Lately crying seems the last possible reaction I could muster from any of those things. A good scream seems much more likely to provoke catharsis. That's what I want.

And then I want to go back to the garden Joni Mitchell was singing about on our way to Woodstock. Remember back when our full concept of "time" was captured in that song?
"Is it the time of year? Or is it the time of Man?"

Women were so young back we weren't even called women yet. We didn't even know to ask, "Is it the change of life?"

So not too far a metaphoric reach: Wanting to capture fleeting time as I write from the lap of paradise on Labor Day, the end of summer. Hard to be a Boomer of my years and miss the middle-aged metaphor there.

Oh no! Not another middle age crisis? It always feels that when the first of the Boomers go through it we're all over it. I think I just really want to scream to stop wasting time, regardless of whether its the time of man, time of day, time to write the great American novel or too late to even read it.

What do we know about it anyway? Ah, there's that famous rub. We know only that we don't know when or how. And now it's the end of summer and we're reckoning? Sheesh, is this as light as Labor Day can get? I might as well go back to bankruptcy, politics and government.

Thank goodness, here come the middle-aged jet-skiers again.

Mostly it's young kids screaming in and out on the jet skis. I clench my teeth and think how rare anyone gets out on the water for a rewind, reset, re-framing of the careening movie that is our life. The machines are nothing but mechanized dinosaur mosquitoes, whining and penetrating every crevice of hearth and home. But it is the lap of paradise and we creek dwellers have little right to whine ourselves.

So this couple puttering along, albeit at jet ski decibel, have a charm.

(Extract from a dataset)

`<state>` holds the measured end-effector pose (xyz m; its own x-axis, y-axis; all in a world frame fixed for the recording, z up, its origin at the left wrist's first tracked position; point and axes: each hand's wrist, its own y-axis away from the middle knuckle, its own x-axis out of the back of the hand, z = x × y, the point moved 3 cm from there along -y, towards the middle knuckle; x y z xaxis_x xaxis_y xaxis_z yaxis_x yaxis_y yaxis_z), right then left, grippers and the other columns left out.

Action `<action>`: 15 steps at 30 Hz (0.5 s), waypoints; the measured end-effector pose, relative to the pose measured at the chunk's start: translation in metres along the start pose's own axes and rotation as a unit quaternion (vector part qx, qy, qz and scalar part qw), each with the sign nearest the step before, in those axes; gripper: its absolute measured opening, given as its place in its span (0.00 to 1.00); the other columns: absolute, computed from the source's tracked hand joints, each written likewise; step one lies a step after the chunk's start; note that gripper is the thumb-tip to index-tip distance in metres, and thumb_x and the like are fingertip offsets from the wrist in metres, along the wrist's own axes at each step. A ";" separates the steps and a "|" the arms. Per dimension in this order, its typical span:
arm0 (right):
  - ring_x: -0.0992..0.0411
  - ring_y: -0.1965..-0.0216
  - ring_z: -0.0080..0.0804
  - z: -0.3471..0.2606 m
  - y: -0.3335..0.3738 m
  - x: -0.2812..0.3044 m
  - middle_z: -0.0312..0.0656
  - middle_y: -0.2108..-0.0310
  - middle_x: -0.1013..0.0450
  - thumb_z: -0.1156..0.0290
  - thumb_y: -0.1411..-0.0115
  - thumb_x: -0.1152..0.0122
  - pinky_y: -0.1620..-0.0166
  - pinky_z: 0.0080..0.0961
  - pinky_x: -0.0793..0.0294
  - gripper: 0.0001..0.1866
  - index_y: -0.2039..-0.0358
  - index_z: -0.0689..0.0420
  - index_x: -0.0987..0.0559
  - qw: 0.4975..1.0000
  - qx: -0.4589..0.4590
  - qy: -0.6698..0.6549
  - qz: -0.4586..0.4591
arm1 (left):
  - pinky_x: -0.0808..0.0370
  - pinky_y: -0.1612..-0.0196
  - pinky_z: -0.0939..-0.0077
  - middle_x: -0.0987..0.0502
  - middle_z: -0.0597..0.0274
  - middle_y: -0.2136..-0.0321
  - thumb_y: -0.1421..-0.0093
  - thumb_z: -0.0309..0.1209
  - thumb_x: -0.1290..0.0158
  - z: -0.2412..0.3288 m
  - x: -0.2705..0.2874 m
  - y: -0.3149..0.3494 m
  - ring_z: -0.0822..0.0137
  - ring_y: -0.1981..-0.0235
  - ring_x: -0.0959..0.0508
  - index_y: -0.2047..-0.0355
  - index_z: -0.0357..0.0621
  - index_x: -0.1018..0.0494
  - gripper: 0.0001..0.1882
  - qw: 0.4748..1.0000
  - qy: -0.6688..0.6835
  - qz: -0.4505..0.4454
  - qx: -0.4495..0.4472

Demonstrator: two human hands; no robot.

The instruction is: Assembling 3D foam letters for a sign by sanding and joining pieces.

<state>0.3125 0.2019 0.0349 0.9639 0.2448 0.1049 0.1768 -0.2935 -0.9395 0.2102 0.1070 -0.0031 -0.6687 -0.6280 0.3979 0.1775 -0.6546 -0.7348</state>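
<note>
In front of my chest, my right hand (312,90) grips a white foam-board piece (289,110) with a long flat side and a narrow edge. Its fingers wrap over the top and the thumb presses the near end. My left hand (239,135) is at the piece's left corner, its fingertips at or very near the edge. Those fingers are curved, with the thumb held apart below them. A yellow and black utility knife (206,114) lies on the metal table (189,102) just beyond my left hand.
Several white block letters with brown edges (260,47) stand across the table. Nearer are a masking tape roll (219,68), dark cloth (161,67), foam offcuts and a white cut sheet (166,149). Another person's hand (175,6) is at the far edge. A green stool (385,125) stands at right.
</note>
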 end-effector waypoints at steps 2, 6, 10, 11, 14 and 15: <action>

They are wearing matching flotation vests, slimming in black. She appears to have the same armor plated long skirted swimsuit I got from Land's End Overstock last year. And that is not merely endearing but reassuring. I know that no matter what, she won't want to fall off that dinosaur. That suit has enough fabric to it to sink when it gets wet.

She screams across the creek, "Isn't this great?"

I think that's what I'll start screaming. Couldn't hurt.